New citizens are sworn in at Liberty Hall

Thirty-three immigrants from 18 countries were sworn in as new American citizens in a naturalization ceremony on June 20 at Liberty Hall Museum, located on the campus of Kean University.

UNION COUNTY, NJ — Thirty-three immigrants from 18 countries were sworn in as new American citizens in a naturalization ceremony on June 20 at Liberty Hall Museum, located on the campus of Kean University. Built in 1772, Liberty Hall was the home of New Jersey’s first elected governor and signer of the Constitution, William Livingston.

During the last 200 years, the 14-room Georgian Style home has grown into a 50-room Victorian-style mansion that serves as a museum housing extensive collections of antique furniture, ceramics, textiles, toys and tools owned by seven generations of the Livingston and Kean families.

The new citizens hail from Argentina, Brazil, China, Colombia, Cuba, Dominican Republic, Ecuador, Ethiopia, Haiti, India, Jamaica, Jordan, Mexico, Peru, Portugal, Taiwan, United Kingdom and Uruguay.

Speakers at the event included Paulo Correia, naturalization section chief for the U.S. Citizenship and Immigration Services; Kean University trustee John Kean Jr.; Ada Morell, chairwoman of the Kean University board of trustees; and U.S. Rep Albio Sires, of the 8th Congressional District.

Kean University President Dawood Farahi lauded the new citizens.
“I see beautiful people from beautiful parts of the world,” he said at the ceremony. “I was sitting in the same seat as you in 1976. You will never be disappointed in being an American.”

Kean said that the citizens were the VIPs on that special day.
“It is my pleasure to welcome you to the house of the first governor of the state of New Jersey,” Kean said to the new citizens. “You’ve worked hard to achieve this important distinction as a U.S. citizen.
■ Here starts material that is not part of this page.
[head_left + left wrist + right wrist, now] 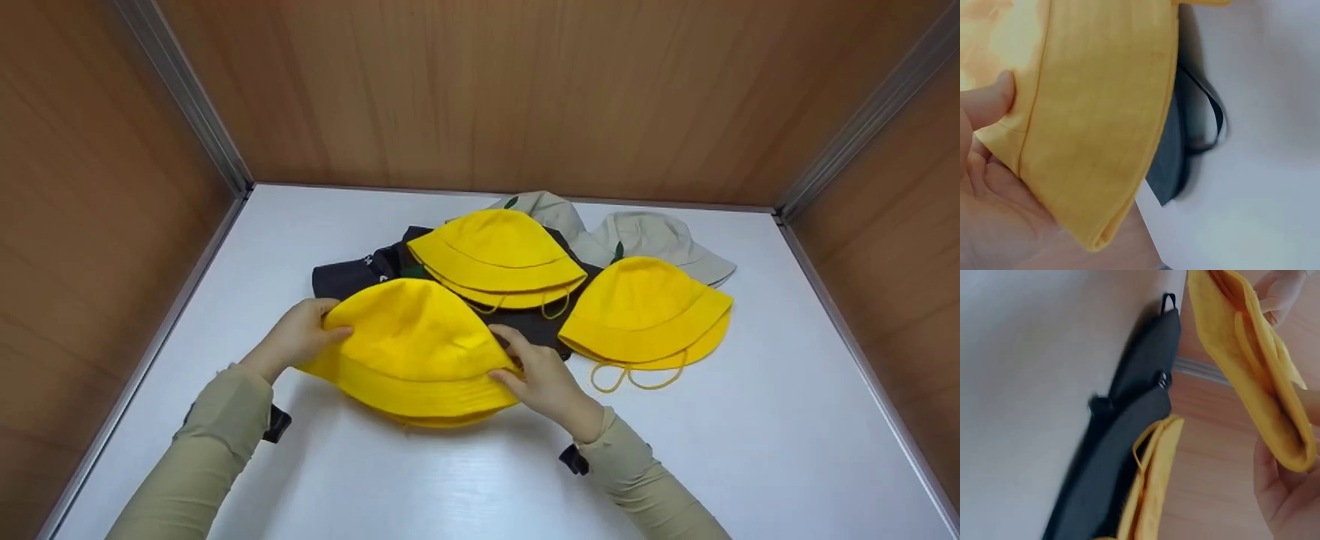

Perhaps you’ve come from a country that has a longer history than ours, but the important distinction is that you’ve decided to become an American citizen.”

Kean spoke of the responsibilities of being a U.S. citizen.
“As you take the oath today, you’ll be vested with the rights, privileges and duties of a citizen.”

Morell expressed delight at being a part of the ceremony.
“As I look out at all of you and your families, I am reminded of my own story, my own family, our own efforts to travel to the United States and become a part of this amazing, supportive and prosperous nation,” Morell said at the ceremony. “I became a U.S. citizen in 1973, 10 years after my family traveled to the U.S. from Cuba. I know the excitement, the nervousness, and even a little bit of the disbelief you are feeling today. I also know the pride and the joy you will feel at the conclusion of today’s ceremony.”